[Work task]: In the data below, find each line that contains the word "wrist" and copy it.

[Collected data]:
=-=-=-=-=
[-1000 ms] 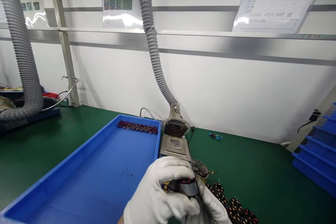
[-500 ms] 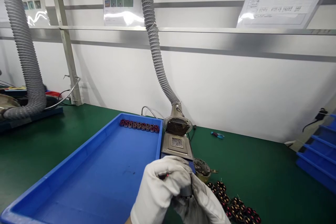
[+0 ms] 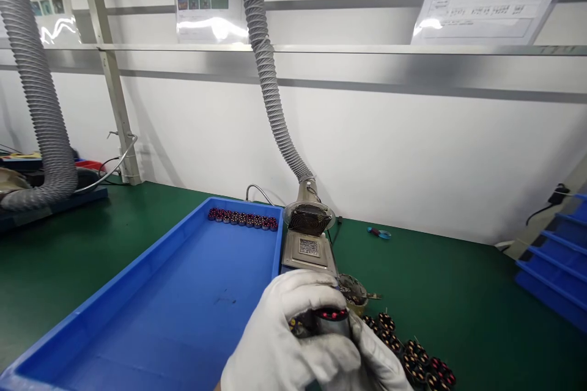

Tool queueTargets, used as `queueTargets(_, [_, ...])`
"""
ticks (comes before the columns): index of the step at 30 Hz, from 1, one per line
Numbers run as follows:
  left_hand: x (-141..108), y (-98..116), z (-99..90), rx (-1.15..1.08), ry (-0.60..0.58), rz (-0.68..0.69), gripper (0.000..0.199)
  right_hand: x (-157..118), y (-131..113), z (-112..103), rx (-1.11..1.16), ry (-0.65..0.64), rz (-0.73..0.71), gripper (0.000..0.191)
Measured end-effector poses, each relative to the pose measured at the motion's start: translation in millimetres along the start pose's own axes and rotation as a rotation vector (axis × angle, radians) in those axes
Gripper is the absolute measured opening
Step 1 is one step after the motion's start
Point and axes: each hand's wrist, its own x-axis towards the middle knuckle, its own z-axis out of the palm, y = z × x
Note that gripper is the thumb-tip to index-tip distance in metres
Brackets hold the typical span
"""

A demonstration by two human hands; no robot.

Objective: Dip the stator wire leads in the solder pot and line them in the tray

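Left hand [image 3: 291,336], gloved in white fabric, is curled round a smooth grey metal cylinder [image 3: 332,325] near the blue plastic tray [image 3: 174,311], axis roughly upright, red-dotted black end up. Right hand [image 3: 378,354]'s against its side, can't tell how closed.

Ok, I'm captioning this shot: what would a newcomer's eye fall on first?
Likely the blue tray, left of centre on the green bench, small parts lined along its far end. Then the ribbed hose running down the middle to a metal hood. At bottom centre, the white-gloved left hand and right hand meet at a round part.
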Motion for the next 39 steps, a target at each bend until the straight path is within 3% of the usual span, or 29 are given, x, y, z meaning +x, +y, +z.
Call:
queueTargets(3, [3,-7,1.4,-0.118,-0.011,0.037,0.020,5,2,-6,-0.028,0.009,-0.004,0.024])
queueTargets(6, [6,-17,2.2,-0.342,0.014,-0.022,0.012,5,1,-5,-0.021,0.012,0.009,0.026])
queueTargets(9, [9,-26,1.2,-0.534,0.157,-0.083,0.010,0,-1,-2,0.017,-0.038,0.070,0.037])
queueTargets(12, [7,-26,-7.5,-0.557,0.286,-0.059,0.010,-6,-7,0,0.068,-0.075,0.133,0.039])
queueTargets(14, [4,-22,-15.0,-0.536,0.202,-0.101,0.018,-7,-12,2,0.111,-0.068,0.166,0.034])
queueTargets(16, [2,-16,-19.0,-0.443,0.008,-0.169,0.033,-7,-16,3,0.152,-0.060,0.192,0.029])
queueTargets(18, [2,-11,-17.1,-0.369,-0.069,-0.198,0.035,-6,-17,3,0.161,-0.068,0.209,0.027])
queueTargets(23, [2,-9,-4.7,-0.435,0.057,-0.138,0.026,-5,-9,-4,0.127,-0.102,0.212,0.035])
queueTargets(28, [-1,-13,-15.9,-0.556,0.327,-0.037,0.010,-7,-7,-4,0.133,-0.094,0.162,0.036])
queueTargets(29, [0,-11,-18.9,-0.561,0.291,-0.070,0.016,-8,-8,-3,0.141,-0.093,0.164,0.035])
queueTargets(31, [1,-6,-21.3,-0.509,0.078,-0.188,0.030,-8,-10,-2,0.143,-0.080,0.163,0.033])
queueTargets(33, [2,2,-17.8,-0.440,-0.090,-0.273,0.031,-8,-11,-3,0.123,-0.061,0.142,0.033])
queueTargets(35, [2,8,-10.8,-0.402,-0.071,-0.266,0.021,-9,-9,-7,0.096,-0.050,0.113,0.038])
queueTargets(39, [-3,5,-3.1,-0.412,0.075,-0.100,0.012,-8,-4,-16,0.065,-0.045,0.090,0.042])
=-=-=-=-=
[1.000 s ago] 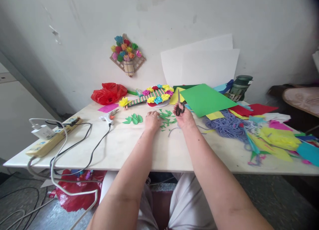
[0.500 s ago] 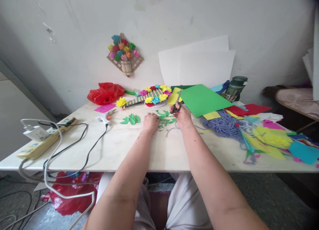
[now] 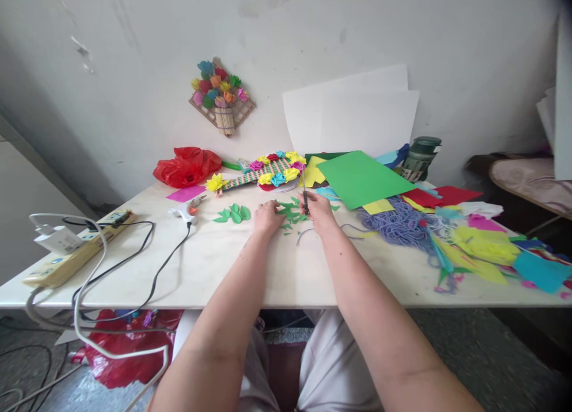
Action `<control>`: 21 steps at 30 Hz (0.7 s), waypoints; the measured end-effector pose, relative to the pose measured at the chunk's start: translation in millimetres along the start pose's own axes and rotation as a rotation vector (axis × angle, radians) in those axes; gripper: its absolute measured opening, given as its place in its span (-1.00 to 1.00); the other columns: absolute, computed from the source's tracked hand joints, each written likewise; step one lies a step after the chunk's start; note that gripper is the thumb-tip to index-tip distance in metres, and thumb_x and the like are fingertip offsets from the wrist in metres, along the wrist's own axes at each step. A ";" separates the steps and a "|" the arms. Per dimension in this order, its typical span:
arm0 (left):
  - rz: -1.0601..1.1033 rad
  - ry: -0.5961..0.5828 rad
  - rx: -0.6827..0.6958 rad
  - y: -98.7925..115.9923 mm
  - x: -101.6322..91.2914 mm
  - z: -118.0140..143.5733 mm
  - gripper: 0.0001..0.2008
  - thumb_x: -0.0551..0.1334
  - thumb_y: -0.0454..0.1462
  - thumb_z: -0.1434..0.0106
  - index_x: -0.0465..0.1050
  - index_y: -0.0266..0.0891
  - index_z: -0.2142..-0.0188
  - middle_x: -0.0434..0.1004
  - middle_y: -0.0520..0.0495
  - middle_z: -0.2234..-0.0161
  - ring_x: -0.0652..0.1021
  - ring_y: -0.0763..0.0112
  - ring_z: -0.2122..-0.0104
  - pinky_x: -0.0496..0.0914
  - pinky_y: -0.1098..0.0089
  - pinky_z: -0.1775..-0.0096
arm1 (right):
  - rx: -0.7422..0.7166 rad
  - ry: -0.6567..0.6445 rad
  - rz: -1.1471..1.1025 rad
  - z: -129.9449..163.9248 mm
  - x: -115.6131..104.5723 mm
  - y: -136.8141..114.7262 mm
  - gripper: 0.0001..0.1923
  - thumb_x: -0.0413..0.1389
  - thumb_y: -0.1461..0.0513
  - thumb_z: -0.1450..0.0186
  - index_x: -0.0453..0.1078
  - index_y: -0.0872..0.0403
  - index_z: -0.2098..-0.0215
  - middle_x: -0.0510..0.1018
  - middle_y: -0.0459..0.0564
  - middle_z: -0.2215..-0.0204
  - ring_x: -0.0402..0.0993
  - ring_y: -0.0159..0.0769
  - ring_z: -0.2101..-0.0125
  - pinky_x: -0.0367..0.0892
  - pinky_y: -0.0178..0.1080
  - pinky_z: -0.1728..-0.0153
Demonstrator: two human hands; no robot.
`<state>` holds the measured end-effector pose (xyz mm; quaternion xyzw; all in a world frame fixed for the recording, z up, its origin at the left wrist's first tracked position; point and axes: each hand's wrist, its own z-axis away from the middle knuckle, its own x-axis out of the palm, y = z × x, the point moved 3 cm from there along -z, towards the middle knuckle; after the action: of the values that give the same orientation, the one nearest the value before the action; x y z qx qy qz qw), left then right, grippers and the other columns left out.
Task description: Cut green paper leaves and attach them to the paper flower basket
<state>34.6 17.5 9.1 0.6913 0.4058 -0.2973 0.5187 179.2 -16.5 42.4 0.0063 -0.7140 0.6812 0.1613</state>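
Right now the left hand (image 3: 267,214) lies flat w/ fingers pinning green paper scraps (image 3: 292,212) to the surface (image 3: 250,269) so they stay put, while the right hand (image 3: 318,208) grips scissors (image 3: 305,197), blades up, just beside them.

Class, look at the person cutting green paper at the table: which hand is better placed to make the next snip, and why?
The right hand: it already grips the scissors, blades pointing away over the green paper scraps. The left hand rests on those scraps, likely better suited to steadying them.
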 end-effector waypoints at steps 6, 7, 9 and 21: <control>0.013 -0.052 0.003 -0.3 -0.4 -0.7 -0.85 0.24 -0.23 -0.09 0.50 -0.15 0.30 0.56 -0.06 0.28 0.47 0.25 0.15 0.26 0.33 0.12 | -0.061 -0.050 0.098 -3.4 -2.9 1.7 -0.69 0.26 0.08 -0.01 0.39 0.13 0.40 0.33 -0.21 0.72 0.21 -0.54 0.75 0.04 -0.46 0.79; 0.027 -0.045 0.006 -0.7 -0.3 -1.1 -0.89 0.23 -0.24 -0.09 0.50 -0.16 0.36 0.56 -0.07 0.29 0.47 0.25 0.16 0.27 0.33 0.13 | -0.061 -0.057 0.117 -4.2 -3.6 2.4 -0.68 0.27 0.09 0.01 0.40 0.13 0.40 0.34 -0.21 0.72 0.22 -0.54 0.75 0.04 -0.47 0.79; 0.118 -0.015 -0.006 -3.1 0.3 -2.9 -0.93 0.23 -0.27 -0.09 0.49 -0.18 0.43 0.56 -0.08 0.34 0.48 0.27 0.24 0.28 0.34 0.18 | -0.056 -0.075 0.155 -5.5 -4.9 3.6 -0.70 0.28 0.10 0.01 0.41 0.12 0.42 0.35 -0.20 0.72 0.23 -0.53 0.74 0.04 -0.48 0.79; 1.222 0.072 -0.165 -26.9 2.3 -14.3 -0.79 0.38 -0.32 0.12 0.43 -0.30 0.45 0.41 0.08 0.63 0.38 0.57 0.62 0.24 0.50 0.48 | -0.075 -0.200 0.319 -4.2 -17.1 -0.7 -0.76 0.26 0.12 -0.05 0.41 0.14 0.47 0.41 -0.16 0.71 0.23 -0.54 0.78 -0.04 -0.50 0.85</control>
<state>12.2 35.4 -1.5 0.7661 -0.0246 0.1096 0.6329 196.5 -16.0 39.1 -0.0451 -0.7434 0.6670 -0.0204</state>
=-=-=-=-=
[Response area]:
Point and axes: each hand's wrist, its own x-axis towards the middle knuckle, its own z-axis out of the palm, y = z × x
Action `<control>`: 21 steps at 30 Hz (0.7 s), waypoints; the measured end-effector pose, relative to the pose measured at the chunk's start: translation in millimetres along the start pose's own axes and rotation as a rotation vector (axis × angle, radians) in those axes; gripper: its absolute measured opening, given as its place in its span (-1.00 to 1.00); the other columns: absolute, computed from the source's tracked hand joints, each written likewise; step one lies a step after the chunk's start; note that gripper is the thumb-tip to index-tip distance in metres, and thumb_x and the like are fingertip offsets from the wrist in metres, along the wrist's own axes at each step. A ";" separates the steps and a "|" the arms. Per dimension in this order, its typical span:
`<state>` holds the measured end-effector pose (xyz mm; quaternion xyzw; all in a world frame fixed for the recording, z up, its origin at the left wrist's first tracked position; point and axes: each hand's wrist, its own z-axis away from the middle knuckle, its own x-axis out of the palm, y = z × x, the point moved 3 cm from there along -z, towards the middle knuckle; after the action: of the values that give the same orientation, the one nearest the value before the action; x y z qx qy qz qw), left then right, grippers and the other columns left out.

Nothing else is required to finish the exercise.